But there were other men--sensitive souls, poets and
artists, computer nerds--who would be so mesmerized by her
as they passed her on the street that they'd trip over their
own feet. I'd seen it happen more than once. Ian had been
one of those men, long ago. That night in my den, Noelle had kicked off her sandals and
folded her legs beneath her on the loveseat. "Are
you?" she asked me. "Are you going to fall
apart?" "Maybe." She talked to me for a long time, guiding me through the
maze of my emotions like a skilled counselor. I talked about
my sadness and my loss. About my irrational anger at Sam for
leaving me, for putting new lines across my forehead. For
turning my future into a question mark. "Have you thought of finding a widows' support
group?" she asked after a while. I shook my head. The thought of a widows' support group made
me shudder. I didn't want to be surrounded by women who felt
as bad as I did. I would sink down and never be able to
climb up again. There was a floodgate inside me I was afraid
of opening. "Forget the support group idea," Noelle corrected
herself. "It's not for you. You're outgoing, but not
open." She'd said that to me once before and I was
bothered by the description. "I was open with Sam," I said defensively. "Yes," she said. "It was easy to be open with
Sam." She looked out the window into the darkness as if
she was lost in thought and I remembered the eulogy she'd
given at Sam's memorial service. Sam was a champion
listener, she'd said. Oh yes. "I miss talking to him." I looked at the stack of
papers on the floor. The battery operated stapler on his
desk. His checkbook. Four pads of Post-it notes. I shrugged.
"I just miss him," I said. Noelle nodded. "You and Sam . . . I hesitate to use the
word 'soul mates' because it's trite and I don't think I
believe in it. But you had an exceptional marriage. He was
devoted to you." I touched his computer keyboard. The 'E' and 'D' keys were
worn and shiny, the letters faint. I ran my fingertips over
the smooth plastic. "You can still talk to Sam, you know," Noelle said. "Pardon?" I laughed. "Don't tell me you don't. When you're alone, I bet you
do. It would be so natural to say, "Damn it, Sam! Why
did you have to leave me?" I looked at the keyboard again, afraid of the floodgates.

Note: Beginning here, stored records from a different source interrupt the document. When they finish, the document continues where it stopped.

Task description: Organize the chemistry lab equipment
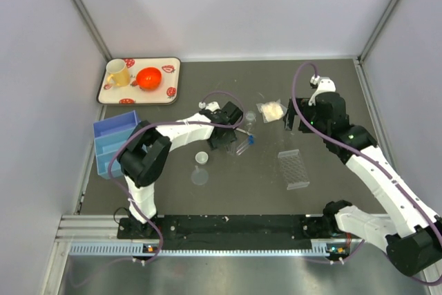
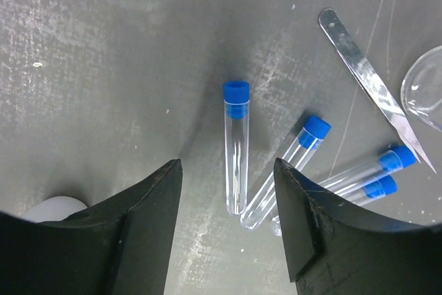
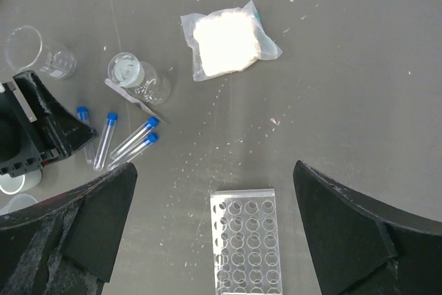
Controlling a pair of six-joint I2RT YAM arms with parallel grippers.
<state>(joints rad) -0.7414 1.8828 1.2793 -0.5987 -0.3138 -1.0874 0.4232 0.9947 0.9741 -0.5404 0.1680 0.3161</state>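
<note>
Several blue-capped tubes [image 2: 236,150] lie loose on the dark table, also visible from above [image 1: 245,143] and in the right wrist view [image 3: 131,139]. My left gripper [image 2: 228,165] is open and empty just above them, with the bottom end of one tube between its jaws; from above it shows at centre [image 1: 224,132]. A thin clear rod [image 2: 373,81] lies beside the tubes. The gridded clear rack [image 3: 246,246] lies flat under my open, empty right gripper [image 3: 214,169]; from above the rack [image 1: 295,168] is nearer than that gripper [image 1: 297,124]. A funnel [image 1: 202,159] and a round cup [image 1: 199,177] sit to the near left.
A white packet [image 3: 228,41] lies beyond the rack. A clear beaker [image 3: 41,53] and a small jar [image 3: 135,77] stand near the tubes. Blue bins [image 1: 114,141] sit at the left edge. A patterned tray [image 1: 173,67] at back left holds a yellow mug [image 1: 119,74] and an orange-red bowl [image 1: 148,77].
</note>
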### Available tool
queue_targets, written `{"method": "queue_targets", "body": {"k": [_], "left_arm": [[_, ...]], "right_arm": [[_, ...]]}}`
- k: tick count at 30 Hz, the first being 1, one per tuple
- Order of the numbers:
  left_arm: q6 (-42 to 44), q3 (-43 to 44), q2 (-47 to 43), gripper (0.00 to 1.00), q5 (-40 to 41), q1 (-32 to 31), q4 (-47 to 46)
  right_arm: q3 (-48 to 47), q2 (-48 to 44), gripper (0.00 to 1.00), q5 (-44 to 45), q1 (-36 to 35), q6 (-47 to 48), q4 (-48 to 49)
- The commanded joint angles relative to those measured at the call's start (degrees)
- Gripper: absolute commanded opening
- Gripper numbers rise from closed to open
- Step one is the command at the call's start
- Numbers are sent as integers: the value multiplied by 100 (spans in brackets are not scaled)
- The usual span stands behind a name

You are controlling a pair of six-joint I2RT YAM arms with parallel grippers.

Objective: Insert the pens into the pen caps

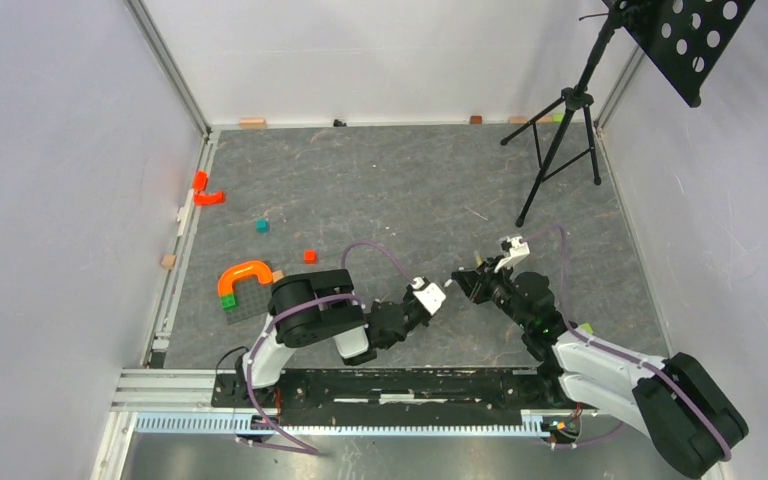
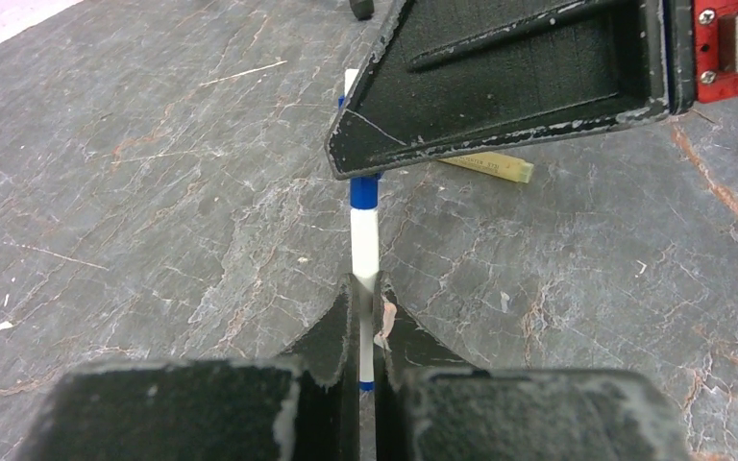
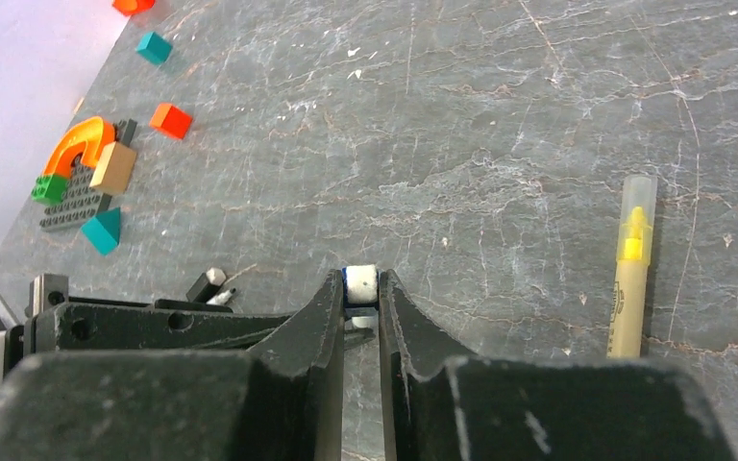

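1. Left pincer (image 2: 366, 293) is clamped tight on the white pen (image 2: 364, 240), which pokes out forward.
2. Right pincer (image 3: 361, 288) is pinched narrow on the blue pen cap (image 2: 365, 190), right at that pen's tip.
3. Yellow pen (image 3: 631, 279) lies loose on the desk (image 3: 500, 144), off to the side of the right pincer.

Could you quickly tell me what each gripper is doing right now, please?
Left gripper: closed, holding the white pen.
Right gripper: closed on that pen's far, blue-banded end.
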State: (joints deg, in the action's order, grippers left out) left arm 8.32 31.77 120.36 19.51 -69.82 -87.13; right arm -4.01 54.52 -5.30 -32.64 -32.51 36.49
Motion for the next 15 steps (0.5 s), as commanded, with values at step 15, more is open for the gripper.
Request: {"method": "queue_targets", "body": {"k": [15], "left_arm": [[-212,223,-38,2,-523,21,-199]], "right_arm": [[-144,-683,0,163,-757,-315,-2963]]}}
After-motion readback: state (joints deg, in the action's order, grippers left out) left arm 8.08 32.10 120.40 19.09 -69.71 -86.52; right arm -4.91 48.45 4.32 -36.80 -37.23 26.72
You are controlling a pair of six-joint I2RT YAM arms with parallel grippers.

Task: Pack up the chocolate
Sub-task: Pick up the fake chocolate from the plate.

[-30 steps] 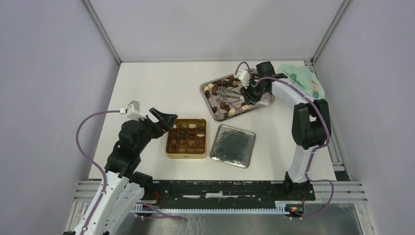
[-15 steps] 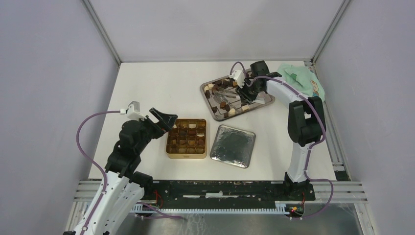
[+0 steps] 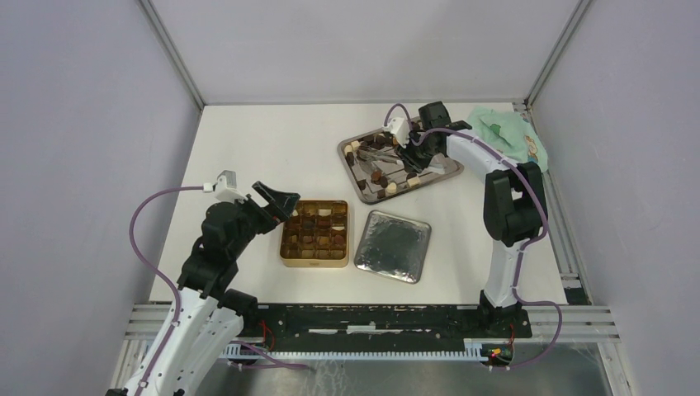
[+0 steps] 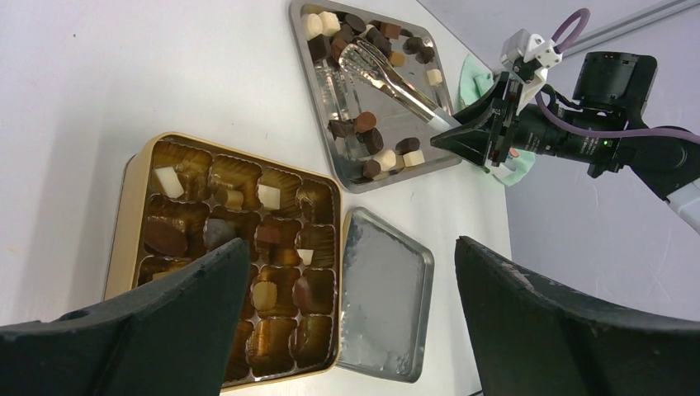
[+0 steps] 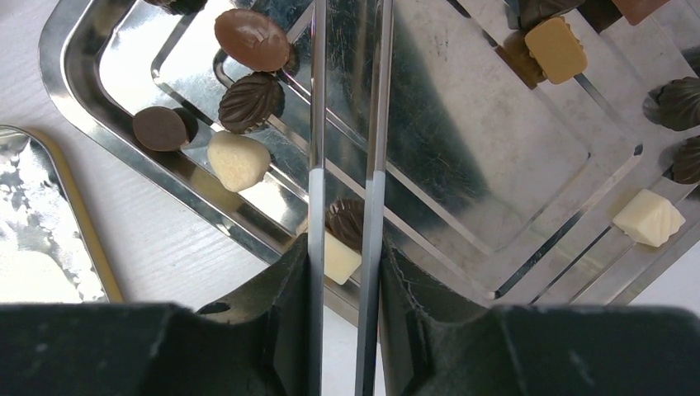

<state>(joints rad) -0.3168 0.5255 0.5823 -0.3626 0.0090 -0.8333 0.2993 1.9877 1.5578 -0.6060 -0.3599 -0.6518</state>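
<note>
**A:** Where is the chocolate [image 5: 250, 102]?

**B:** Mostly loose on the steel tray [image 5: 495, 132]. Some pieces already sit in cells of the gold tin [image 4: 132, 177], and other cells look empty. In the overhead view the tray lies at one o'clock from the tin, and the lid [image 3: 393, 246] is just beside the tin at three.

**A:** And against the tongs [image 5: 376, 124]?

**B:** The right gripper [image 5: 345, 256] is clamped on them, squeezing the two arms to a narrow gap. A dark leaf piece [image 5: 345, 223] touching a cream cube [image 5: 338, 257] shows between the arms, right at the fingers. Four more pieces lie at ten o'clock from there, others at two and three. I cannot tell whether the tips hold anything.

**A:** What could go wrong?

**B:** With the arms this narrow, the tips may pinch nothing. They could also squirt a rounded piece sideways. Dragging the arms could sweep pieces over the tray's low rim. The tongs might also twist in the grip.

**A:** And the left gripper [image 3: 281, 200]?

**B:** It is spread wide and empty, at nine o'clock of the tin.
</note>
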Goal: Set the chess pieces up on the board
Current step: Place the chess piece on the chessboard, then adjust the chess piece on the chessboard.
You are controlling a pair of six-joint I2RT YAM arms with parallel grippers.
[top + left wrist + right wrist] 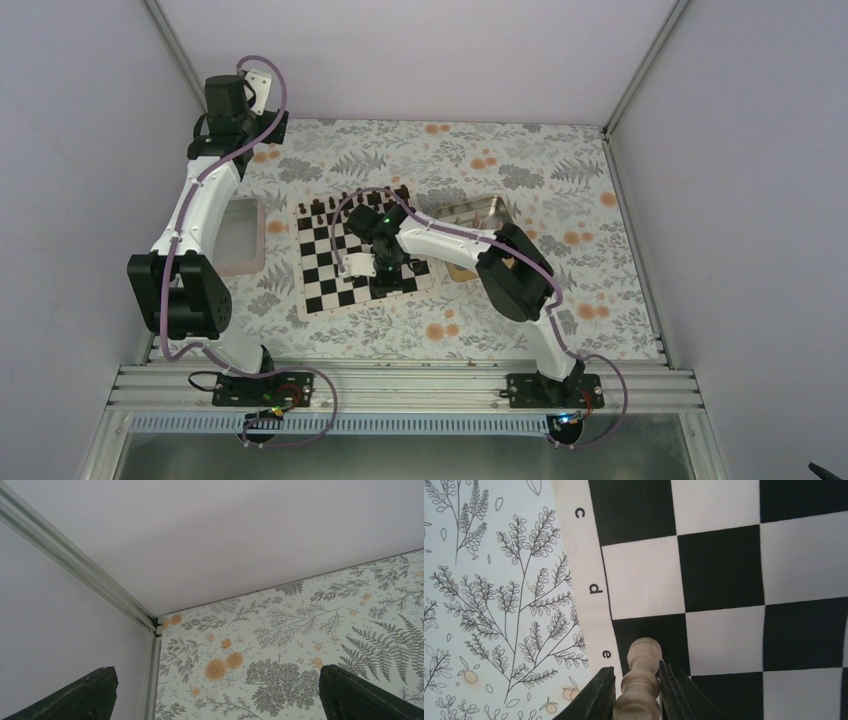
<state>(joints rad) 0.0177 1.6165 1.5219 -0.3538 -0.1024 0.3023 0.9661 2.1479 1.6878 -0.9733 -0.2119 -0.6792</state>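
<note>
A turned pale-wood piece, knobbed and waisted, is clamped between the narrow-set dark fingers of the right gripper. It is held over a black edge square by the letter e of the flat, matte board; contact cannot be told. The right arm is folded low, reaching toward 9 o'clock. The left gripper is spread wide and raised toward the 11 o'clock corner of the floral cloth.
</note>
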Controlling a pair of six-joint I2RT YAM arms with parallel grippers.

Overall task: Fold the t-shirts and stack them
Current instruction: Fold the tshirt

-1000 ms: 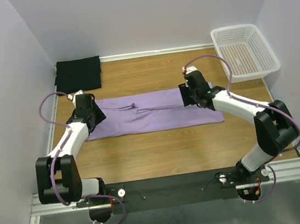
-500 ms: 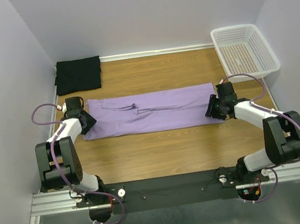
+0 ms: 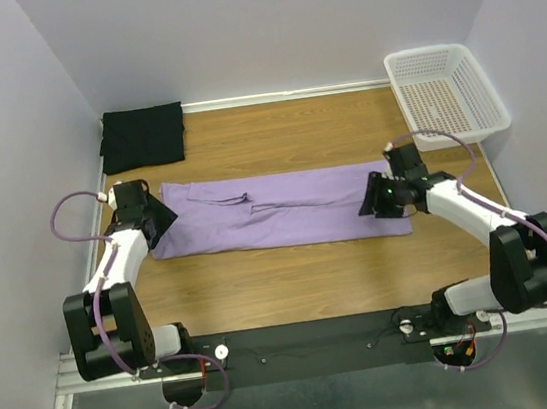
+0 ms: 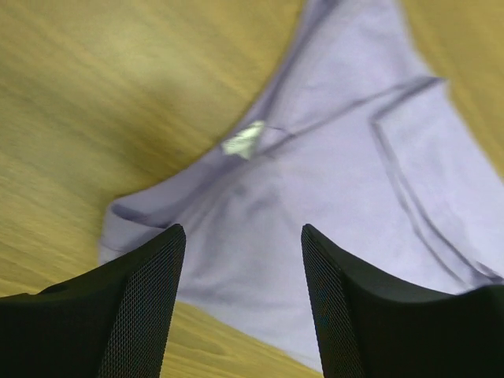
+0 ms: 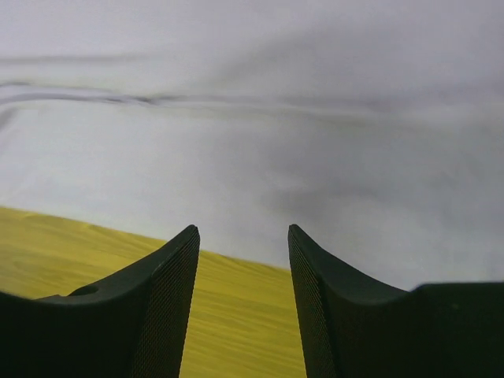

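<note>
We see the purple shirt (image 3: 284,208) lying flat in the middle of the wooden table (image 3: 294,282), folded into a long band that runs from left to right. A few creases and a folded-in sleeve edge show on its far half. The black shirt (image 3: 143,136) sits folded in the far left corner, apart from the purple one, with bare wood between them. The white basket (image 3: 445,91) stands in the far right corner.

The left gripper (image 3: 162,219) is at the left end of the purple shirt, low over its edge. From the left wrist we see its two dark fingers (image 4: 150,299) spread wide, with nothing between them but the cloth below, where a small pale label (image 4: 244,140) shows near the hem. The right gripper (image 3: 370,202) is at the right end of the band, over its near corner. From the right wrist its fingers (image 5: 157,307) are likewise spread, empty, above the shirt's near edge and the wood beside it. We cannot tell whether either gripper touches the cloth.
</note>
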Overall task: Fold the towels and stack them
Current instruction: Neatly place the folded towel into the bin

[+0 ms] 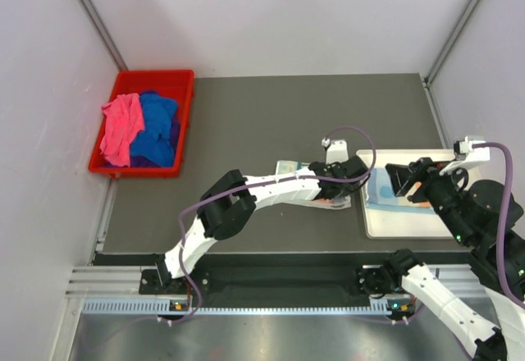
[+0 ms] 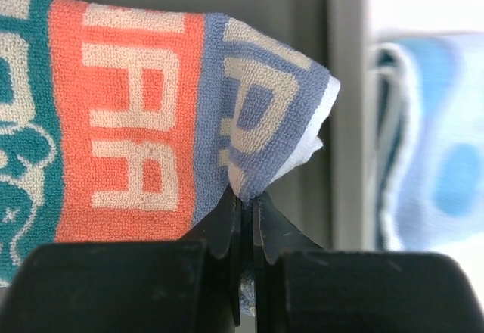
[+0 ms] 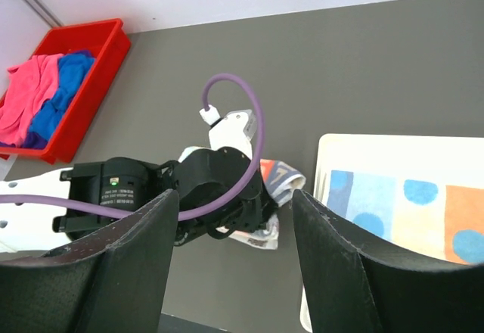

"I honestly don't," I lied. "You could, though. You could tell him what you're
feeling." "Why?" I felt annoyed. Noelle loved to push her
agenda. "What possible purpose could it serve?" "Well, you never know if he can get your communication
on some level." "Actually, I do know that he can't." I folded my
arms across my chest and swiveled the chair in her
direction. "Scientifically, he can't." "Science is making new discoveries all the time." I couldn't tell her how, when I ate breakfast or drove to
school, I'd sometimes hear his voice as clearly as if he
were sitting next to me and wonder if he was trying to
contact me. I'd have long, out-loud conversations with him
when no one else was around. I loved the feeling of him
being nearby. I didn't believe people could reach out from
the other side, but what if they could and he was trying and
I ignored him? Yet I felt crazy when I talked to him, and I
was so afraid of feeling crazy. "You've always been afraid of having psychiatric
problems like your mother," Noelle said, as if she'd
read my mind. She could spook me that way. "I think
it's your biggest fear, but you're one of the sanest people
I know." She got to her feet, taking in a deep breath
as she stretched her arms high over her head. "Your
mother had a chemical thing," she said, letting her
long, slender arms fall to her sides again. "You don't.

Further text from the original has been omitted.